> [Assignment]: Starting at the line that contains "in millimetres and", repeat each line exactly until the records end, keeping both the first and the last.

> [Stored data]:
<<<<

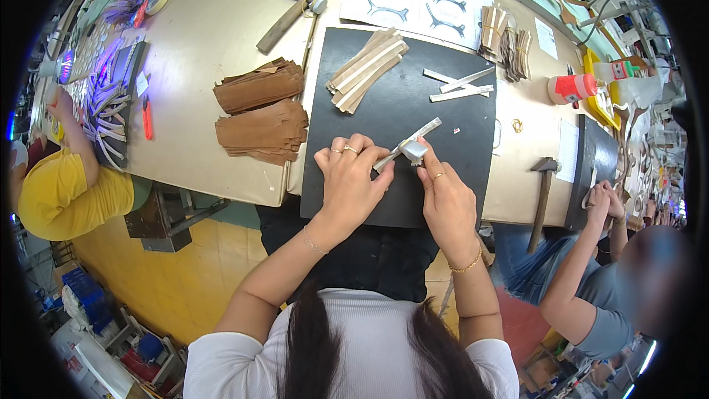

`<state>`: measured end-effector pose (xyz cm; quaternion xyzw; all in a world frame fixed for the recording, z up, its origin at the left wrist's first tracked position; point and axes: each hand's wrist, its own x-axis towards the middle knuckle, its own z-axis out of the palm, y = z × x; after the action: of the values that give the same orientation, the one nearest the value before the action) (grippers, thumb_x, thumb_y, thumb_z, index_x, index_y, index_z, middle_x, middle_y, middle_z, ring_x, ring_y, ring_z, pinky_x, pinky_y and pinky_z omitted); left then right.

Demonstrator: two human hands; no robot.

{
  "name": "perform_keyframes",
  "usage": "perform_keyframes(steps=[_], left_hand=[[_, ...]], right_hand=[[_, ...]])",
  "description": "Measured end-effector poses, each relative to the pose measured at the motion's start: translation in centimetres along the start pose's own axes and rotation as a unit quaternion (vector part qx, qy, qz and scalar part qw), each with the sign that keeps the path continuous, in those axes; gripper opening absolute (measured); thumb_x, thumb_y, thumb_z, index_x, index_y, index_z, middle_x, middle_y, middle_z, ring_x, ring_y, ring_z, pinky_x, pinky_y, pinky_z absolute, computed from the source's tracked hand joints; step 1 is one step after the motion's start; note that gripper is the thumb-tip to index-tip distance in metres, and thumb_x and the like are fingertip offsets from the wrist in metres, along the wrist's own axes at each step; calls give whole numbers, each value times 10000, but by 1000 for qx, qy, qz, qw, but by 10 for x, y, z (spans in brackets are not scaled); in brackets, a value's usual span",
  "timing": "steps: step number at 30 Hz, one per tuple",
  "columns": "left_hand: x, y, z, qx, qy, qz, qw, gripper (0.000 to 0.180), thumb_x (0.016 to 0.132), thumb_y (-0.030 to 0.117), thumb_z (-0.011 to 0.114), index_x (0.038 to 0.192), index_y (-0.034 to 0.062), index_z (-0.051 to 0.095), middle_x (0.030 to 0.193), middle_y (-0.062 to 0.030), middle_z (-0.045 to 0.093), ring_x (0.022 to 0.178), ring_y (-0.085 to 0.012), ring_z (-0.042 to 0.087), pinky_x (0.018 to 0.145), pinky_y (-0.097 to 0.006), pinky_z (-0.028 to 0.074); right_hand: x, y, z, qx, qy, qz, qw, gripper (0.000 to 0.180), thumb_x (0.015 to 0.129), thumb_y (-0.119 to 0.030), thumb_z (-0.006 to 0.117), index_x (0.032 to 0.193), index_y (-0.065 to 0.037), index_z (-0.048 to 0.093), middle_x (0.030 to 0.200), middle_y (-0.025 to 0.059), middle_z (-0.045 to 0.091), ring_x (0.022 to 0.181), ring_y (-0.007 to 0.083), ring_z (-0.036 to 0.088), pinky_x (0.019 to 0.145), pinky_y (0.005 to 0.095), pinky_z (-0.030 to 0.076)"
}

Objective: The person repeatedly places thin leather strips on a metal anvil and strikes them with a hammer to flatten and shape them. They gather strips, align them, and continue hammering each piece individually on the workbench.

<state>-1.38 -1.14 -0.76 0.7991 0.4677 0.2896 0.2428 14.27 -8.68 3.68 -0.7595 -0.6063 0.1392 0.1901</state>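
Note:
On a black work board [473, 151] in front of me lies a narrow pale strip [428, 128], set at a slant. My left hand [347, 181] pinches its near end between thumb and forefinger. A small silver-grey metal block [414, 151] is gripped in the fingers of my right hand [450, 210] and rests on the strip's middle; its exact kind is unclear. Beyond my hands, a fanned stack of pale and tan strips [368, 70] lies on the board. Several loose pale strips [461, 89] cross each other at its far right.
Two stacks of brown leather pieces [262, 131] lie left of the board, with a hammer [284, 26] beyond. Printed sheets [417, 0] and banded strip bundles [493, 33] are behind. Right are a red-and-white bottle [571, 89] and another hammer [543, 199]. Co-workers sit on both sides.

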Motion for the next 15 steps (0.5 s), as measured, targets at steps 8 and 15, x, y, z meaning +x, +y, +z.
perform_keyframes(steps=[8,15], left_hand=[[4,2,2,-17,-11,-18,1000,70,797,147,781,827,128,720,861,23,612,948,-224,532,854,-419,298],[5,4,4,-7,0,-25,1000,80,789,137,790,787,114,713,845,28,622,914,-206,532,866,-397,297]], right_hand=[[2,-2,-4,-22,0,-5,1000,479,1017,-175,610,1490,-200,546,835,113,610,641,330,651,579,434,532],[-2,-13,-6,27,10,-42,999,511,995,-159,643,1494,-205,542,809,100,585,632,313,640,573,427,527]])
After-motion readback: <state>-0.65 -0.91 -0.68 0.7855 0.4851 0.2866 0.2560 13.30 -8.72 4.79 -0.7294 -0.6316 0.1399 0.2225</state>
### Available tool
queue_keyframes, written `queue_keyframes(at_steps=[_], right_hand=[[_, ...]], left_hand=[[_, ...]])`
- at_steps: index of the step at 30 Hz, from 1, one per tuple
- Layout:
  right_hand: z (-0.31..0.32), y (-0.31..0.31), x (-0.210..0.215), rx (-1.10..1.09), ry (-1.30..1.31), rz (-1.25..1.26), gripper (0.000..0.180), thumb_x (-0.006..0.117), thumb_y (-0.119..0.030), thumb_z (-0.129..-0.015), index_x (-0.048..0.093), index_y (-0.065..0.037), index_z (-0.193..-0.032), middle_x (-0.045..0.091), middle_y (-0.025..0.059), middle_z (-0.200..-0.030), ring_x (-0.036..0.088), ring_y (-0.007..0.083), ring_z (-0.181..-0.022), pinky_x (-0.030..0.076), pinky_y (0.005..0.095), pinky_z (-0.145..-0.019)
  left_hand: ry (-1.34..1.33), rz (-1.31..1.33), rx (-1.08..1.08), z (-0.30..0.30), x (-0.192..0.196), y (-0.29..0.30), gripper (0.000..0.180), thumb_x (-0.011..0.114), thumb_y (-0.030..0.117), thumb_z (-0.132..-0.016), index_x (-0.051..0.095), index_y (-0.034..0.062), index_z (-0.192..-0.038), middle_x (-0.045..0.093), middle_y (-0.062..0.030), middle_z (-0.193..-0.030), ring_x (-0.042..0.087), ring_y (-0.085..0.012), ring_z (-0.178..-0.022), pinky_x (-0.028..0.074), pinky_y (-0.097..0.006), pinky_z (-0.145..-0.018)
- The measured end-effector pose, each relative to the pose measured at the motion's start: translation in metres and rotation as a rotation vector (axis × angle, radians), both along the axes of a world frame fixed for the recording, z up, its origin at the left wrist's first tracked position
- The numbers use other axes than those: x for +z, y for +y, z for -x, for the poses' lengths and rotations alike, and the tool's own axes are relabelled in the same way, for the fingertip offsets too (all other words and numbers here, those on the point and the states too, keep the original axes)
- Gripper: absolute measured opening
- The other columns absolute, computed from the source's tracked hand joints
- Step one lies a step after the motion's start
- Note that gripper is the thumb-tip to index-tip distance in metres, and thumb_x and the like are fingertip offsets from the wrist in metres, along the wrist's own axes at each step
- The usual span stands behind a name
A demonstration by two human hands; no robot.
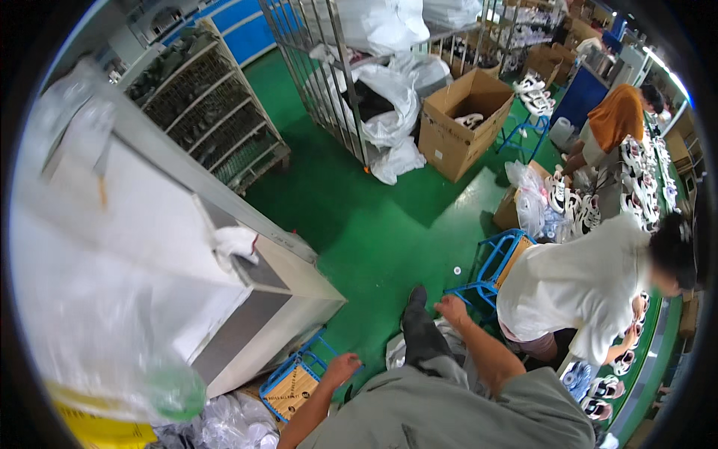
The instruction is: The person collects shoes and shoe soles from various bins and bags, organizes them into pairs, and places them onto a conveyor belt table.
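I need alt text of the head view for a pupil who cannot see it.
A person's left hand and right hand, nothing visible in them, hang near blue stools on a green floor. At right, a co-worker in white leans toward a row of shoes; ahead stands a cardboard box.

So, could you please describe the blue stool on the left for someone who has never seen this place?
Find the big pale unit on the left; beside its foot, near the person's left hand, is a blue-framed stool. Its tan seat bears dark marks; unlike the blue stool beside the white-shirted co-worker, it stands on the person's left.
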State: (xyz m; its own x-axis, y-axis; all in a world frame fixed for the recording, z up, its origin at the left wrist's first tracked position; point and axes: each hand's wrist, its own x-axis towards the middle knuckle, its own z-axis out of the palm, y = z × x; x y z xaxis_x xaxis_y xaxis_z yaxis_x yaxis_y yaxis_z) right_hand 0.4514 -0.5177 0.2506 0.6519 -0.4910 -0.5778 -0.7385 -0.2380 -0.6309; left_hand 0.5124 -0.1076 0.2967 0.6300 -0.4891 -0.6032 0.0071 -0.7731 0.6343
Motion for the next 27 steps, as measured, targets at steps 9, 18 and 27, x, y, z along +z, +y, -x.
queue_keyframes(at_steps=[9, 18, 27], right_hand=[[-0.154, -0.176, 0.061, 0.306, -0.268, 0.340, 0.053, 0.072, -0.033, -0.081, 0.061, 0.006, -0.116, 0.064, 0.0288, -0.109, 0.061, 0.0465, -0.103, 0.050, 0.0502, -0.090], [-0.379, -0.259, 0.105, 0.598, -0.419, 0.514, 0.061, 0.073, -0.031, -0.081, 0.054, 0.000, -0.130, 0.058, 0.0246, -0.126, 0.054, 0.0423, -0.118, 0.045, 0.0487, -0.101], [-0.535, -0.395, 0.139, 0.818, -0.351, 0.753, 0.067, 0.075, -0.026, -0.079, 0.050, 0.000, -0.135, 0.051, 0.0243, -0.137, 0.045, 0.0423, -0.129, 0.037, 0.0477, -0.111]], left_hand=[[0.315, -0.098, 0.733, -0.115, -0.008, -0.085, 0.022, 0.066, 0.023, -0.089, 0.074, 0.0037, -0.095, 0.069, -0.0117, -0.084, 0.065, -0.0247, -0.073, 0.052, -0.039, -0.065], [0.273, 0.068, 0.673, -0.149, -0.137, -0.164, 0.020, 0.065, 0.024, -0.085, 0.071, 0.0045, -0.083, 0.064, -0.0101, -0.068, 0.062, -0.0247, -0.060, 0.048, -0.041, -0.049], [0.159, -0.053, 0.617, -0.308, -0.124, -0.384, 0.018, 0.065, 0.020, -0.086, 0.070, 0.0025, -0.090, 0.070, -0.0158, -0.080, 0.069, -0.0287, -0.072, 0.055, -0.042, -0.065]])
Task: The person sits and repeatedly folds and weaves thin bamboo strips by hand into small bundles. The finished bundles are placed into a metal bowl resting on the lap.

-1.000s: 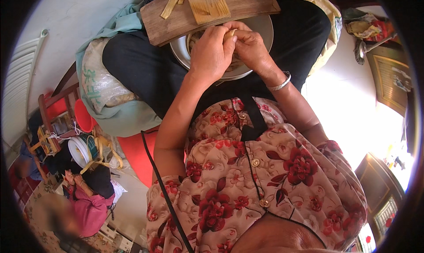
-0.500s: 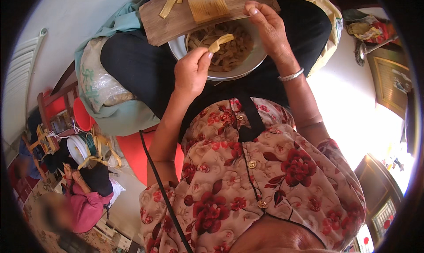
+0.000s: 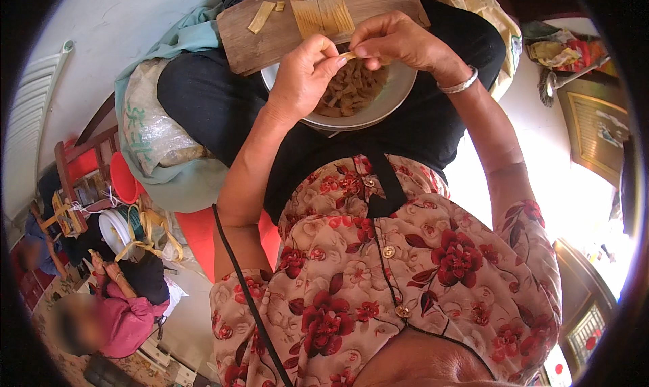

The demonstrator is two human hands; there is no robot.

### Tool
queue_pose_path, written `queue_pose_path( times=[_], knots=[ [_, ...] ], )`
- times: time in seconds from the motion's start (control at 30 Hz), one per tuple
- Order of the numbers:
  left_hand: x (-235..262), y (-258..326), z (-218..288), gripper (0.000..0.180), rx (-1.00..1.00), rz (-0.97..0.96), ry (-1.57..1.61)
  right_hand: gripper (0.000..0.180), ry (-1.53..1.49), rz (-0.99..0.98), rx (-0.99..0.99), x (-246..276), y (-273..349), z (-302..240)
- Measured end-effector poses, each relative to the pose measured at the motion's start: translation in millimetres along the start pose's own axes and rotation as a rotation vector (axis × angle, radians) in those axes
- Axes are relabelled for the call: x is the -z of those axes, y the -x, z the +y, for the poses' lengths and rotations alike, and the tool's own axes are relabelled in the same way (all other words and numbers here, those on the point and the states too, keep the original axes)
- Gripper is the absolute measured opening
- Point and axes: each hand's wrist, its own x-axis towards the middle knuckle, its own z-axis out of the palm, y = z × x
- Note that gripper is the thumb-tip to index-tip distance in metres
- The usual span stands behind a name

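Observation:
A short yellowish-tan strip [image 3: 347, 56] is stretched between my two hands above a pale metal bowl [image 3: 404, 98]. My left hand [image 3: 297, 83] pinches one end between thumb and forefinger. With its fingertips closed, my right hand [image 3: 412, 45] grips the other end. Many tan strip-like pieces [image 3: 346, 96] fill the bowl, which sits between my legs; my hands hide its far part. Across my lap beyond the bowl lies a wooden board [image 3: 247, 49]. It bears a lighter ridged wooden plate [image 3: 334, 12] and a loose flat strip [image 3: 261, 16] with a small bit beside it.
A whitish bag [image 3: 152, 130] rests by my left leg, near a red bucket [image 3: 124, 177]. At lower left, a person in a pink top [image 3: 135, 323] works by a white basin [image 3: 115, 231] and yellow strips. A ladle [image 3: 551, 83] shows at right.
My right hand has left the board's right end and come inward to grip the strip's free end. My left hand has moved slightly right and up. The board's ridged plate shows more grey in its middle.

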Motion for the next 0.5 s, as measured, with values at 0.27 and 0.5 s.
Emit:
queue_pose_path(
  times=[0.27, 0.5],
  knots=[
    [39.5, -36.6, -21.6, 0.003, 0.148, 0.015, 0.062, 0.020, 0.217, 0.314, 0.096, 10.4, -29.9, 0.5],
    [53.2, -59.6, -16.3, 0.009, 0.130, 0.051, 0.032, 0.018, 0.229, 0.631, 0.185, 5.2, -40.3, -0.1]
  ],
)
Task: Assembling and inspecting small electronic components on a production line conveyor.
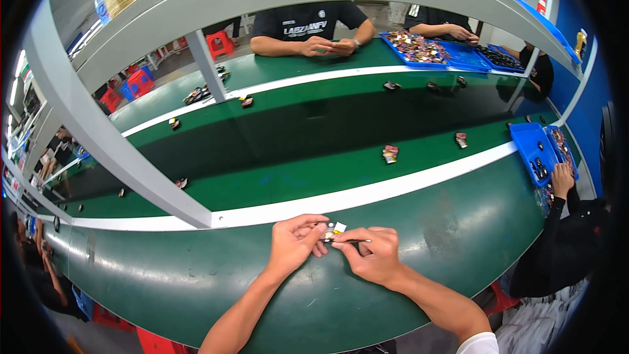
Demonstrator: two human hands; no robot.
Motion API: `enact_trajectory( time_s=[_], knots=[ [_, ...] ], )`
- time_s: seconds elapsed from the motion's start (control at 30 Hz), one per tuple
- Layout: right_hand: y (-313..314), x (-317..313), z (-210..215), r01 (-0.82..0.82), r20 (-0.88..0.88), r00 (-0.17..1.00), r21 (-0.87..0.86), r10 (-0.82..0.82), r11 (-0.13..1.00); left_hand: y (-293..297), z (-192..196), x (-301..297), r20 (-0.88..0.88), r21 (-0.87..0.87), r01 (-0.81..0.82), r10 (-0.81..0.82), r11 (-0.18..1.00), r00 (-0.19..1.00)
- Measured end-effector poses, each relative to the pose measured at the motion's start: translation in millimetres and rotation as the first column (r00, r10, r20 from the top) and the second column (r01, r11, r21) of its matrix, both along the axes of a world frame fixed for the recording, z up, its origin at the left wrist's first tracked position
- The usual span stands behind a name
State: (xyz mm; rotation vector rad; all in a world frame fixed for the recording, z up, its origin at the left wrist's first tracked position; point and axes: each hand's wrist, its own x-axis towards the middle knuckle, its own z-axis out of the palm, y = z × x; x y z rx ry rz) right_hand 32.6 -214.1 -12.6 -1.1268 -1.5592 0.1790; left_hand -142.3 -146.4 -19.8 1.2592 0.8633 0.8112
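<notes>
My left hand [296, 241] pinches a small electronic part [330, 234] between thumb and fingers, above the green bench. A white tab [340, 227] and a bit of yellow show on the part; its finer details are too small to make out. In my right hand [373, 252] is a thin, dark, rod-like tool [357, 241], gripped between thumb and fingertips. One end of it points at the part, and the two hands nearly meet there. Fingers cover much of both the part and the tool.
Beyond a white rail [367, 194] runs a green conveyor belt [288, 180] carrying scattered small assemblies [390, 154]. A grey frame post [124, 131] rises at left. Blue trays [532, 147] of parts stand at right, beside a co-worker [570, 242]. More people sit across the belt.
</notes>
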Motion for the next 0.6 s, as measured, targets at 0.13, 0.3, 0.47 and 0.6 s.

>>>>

> [Task solution]:
- Measured end-effector poses, each relative to the pose measured at the motion's start: translation in millimetres and rotation as the first column (r00, r10, r20 from the top) and the second column (r01, r11, r21) of its matrix, both along the axes of a world frame fixed for the recording, z up, its origin at the left wrist's first tracked position
- The usual span stands behind a name
State: (xyz mm; rotation vector rad; all in a world frame fixed for the recording, z up, its origin at the left wrist's first tracked position; point and axes: each hand's wrist, its own x-axis towards the middle knuckle, its own z-axis out of the palm, y = z × x; x y z rx ry rz) right_hand 32.6 -214.1 -12.6 -1.1268 -1.5592 0.1790; left_hand -142.3 -146.4 -19.8 1.2592 0.8633 0.8112
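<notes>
My left hand [296, 241] pinches a small electronic part [330, 234] between thumb and fingers, above the green bench. A white tab [340, 227] and a bit of yellow show on the part; its finer details are too small to make out. In my right hand [373, 252] is a thin, dark, rod-like tool [357, 241], gripped between thumb and fingertips. One end of it points at the part, and the two hands nearly meet there. Fingers cover much of both the part and the tool.
Beyond a white rail [367, 194] runs a green conveyor belt [288, 180] carrying scattered small assemblies [390, 154]. A grey frame post [124, 131] rises at left. Blue trays [532, 147] of parts stand at right, beside a co-worker [570, 242]. More people sit across the belt.
</notes>
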Motion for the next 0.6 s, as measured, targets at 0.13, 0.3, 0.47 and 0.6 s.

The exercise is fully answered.